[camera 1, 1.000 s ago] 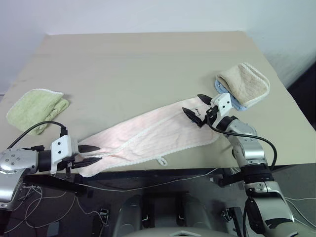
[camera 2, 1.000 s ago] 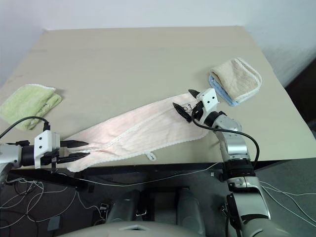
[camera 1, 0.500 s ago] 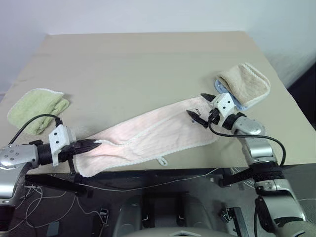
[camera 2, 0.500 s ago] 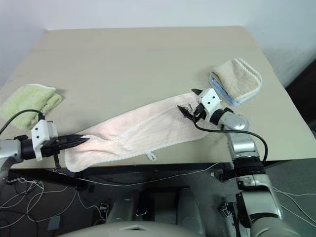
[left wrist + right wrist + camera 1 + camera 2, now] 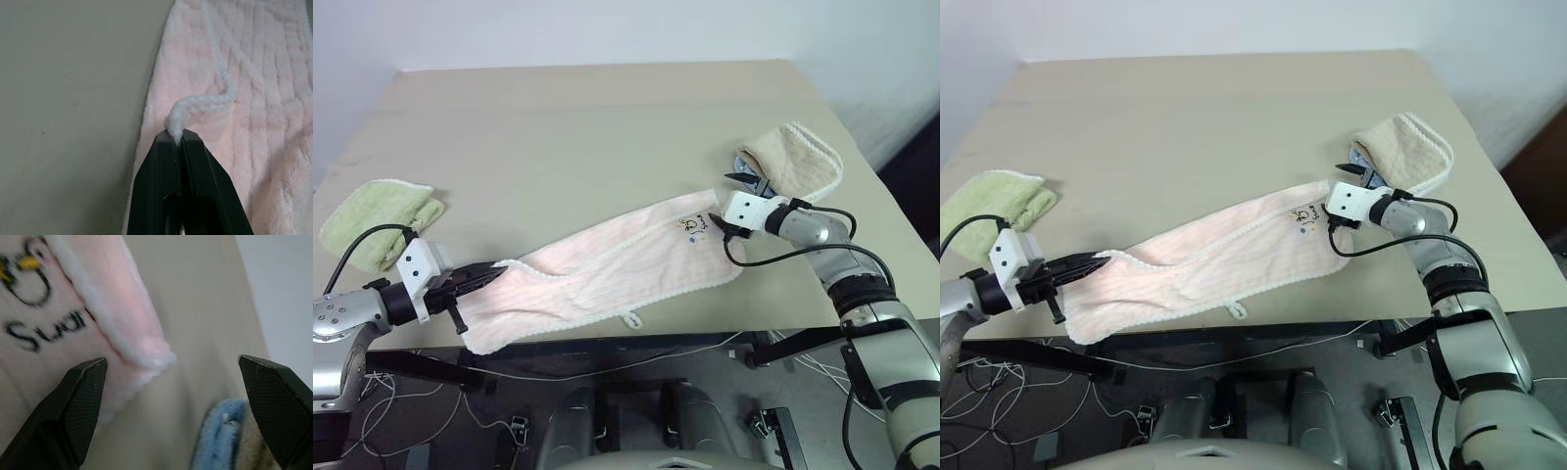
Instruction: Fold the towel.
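The towel (image 5: 607,269) is long, pale pink with white edging, and lies slanted along the table's front. A small printed mark (image 5: 689,224) shows near its right end, and a loop tag (image 5: 631,319) hangs at the front edge. At the towel's left end my left gripper (image 5: 497,269) is shut on the white edging (image 5: 195,104), which bunches up out of the closed tips. My right gripper (image 5: 728,204) is open at the towel's far right corner (image 5: 159,356). That corner lies between the spread fingers (image 5: 85,396), untouched.
A folded beige towel with a blue cloth (image 5: 798,162) lies just behind my right gripper. A light green towel (image 5: 377,220) sits at the table's left edge. The towel's near side runs close to the table's front edge (image 5: 685,336). Bare tabletop (image 5: 587,127) stretches behind.
My left gripper has shut on the towel's edging and raised that end slightly. My right gripper has moved right, from over the towel's end to its corner, rolling while staying open.
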Tool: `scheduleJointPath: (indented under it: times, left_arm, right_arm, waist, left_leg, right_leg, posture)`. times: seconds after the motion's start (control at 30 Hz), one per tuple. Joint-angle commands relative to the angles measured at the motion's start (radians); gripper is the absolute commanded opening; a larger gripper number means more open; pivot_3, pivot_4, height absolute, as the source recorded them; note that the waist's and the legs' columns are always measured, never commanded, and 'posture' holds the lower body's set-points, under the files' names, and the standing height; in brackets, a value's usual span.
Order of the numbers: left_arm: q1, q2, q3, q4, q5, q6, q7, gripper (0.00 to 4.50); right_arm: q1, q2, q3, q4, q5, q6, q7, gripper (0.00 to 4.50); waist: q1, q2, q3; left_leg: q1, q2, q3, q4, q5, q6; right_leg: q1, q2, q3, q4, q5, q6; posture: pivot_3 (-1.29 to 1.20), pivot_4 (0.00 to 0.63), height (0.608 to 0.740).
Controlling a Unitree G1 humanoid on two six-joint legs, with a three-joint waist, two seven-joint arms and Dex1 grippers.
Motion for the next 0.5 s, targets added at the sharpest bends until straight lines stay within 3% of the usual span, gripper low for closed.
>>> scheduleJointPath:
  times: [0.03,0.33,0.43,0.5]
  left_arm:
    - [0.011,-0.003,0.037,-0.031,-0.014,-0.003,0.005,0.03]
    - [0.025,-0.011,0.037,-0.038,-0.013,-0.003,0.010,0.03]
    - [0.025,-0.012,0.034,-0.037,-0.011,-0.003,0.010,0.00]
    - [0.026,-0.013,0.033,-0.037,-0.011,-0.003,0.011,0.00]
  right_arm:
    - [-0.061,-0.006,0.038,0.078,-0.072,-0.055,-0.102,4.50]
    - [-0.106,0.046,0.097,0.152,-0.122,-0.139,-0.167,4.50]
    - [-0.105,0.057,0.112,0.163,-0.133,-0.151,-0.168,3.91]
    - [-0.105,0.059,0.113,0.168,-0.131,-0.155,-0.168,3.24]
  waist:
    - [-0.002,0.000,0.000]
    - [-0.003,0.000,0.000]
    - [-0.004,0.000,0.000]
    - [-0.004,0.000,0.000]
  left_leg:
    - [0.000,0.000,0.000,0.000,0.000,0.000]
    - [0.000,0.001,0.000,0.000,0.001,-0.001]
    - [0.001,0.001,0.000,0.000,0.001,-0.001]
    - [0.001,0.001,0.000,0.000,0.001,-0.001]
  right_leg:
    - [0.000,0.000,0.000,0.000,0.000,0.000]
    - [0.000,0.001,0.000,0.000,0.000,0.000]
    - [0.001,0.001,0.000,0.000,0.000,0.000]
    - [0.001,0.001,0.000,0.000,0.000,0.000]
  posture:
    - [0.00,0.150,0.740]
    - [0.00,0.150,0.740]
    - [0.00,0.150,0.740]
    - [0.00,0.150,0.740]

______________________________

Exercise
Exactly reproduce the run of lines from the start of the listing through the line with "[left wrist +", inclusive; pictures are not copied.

Written response
[camera 1, 1.000 s ago] 
[camera 2, 1.000 s ago] 
[camera 1, 0.500 s ago] 
[camera 2, 0.500 s ago] 
[left wrist + right wrist + camera 1 + camera 2, now] 

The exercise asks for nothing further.